3 minute read
How Great Are ‘Get Back,’ ‘Ted Lasso’ & ‘Shrinking?’ So Great!
By GARY NAGER Editorial
I’m old enough to remember when TV was predominantly three networks and a few independent stations showing reruns of shows that were older than I am.
Even so, I have to admit that over the last couple of years (thanks to Covid?), Jannah and I have embraced not only the great programming that has been shown for many years on pay-cable networks like HBO and Showtime (from crime dramas like “The Sopranos” and “Ray Donovan” to comedies like “Californication” and “Weeds), we have continued to add any number of streaming TV services, including Disney+ (you know I had to watch all of my Marvel Studios movies and shows), Prime Video (“Marvelous Mrs. Maisel”), HBO Max (“Hacks” and some of the DC Comics content) and Netflix (“The Queen’s Gambit,” “Ozark,” etc.).
This year, after not having watched a documentary film of any kind for many years, Jannah and I started to watch “The Beatles: Get Back,” in which renowned director Peter Jackson (“The Lord of the Rings”) re-tells the story of the recording of the final album released by the Fab Four — “Let It Be,” which was, at first, to be called “Get Back” — as all 160 hours of those sessions in 1969 were captured on film and boiled down by Jackson to three 2.5-hour segments.

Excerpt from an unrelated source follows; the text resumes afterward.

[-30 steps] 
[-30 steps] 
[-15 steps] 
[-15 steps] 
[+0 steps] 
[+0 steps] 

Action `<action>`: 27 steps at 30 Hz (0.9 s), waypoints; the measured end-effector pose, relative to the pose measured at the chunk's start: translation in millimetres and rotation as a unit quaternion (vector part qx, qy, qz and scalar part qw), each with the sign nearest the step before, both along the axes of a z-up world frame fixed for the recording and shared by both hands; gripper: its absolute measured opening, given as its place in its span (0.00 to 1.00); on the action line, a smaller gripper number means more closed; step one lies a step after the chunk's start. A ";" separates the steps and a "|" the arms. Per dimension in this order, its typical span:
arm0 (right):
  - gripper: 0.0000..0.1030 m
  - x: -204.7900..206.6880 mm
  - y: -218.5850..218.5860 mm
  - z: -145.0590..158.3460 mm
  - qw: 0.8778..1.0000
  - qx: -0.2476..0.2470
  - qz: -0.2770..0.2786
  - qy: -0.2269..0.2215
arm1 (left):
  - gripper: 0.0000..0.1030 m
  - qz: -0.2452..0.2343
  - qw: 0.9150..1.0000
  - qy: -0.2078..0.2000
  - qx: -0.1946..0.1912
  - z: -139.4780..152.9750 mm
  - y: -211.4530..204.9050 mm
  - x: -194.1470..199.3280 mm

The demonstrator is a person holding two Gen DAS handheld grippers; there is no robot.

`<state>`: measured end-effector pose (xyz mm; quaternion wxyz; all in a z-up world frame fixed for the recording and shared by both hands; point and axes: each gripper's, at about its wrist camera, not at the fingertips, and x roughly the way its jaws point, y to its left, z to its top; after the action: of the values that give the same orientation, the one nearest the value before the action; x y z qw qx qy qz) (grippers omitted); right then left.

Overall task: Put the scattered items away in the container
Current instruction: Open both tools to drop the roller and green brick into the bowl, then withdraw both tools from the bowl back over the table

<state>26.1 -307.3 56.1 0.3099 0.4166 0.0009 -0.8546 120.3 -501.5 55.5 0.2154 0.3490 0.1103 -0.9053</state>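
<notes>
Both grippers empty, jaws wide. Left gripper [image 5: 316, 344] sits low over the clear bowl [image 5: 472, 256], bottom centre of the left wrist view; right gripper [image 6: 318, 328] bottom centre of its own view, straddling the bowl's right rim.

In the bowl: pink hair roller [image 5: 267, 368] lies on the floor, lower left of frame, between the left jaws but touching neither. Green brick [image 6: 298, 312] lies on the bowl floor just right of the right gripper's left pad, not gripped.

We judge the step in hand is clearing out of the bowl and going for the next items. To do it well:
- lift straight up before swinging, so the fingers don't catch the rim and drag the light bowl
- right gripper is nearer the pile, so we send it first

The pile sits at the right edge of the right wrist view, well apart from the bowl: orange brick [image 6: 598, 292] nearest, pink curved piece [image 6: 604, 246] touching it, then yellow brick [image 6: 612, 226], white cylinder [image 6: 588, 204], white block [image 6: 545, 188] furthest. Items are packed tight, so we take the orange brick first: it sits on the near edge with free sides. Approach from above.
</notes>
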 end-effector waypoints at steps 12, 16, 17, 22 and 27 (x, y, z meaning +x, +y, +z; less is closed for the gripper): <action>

But, honestly, both of us were left wanting more. “Get Back” re-tells everything about the Beatles, from their days as teenagers in Liverpool first playing together as The Quarrymen, through their unstoppable “Beatlemania” run as the most famous band in the world, through the end of the “Get Back” sessions. We see George Harrison quit and come back, the silly personalities of John Lennon and Paul McCartney, Ringo Starr as the group’s quiet peacemaker, and even the ever-present Yoko Ono, who was blamed for breaking up the band. Please watch “Get Back!”
Several people told me how great the Jason Sudekis vehicle “Ted Lasso” on Apple TV+ was long before we binge-watched the first two seasons of how an unsuccessful U.S. college football coach becomes the manager of a British Premier League “futbol” team. Hilarious and poignant, “Ted Lasso” has won back-to-back Primetime Emmy Awards for Best Comedy, Best Actor (Sudekis) and Best Supporting Actor (Brett Goldstein as the scene-stealing Roy Kent) and 11 wins among 40 nominations in two years. If you’re not watching the third (and supposedly final) season of “Ted Lasso,” you probably just don’t love great TV.
Another Apple TV+ show that has an outside chance of dethroning “Ted Lasso” this year is the surprisingly hysterical and sweet Jason Segel (“How I Met Your Mother”) vehicle “Shrinking,” which also stars Harrison Ford and Jessica Williams (“The Daily Show”) as psychotherapists.
Segel and Brett Goldstein are co-exceutive producers of “Shrinking,” where Segel (who plays Jimmy) has just lost his wife and decides to try a new approach to helping his patients. He and Williams (who plays Gaby, the show’s most lovable character — or is it Jimmy’s best friend Brian, played by Michael Urie?) work for the curmudgeonly Ford, and the ensemble includes TV vets Christa Miller (“Scrubs”) and Ted McGinley (“Happy Days,” “Married With Children”).
Not watching these two yet? You should be!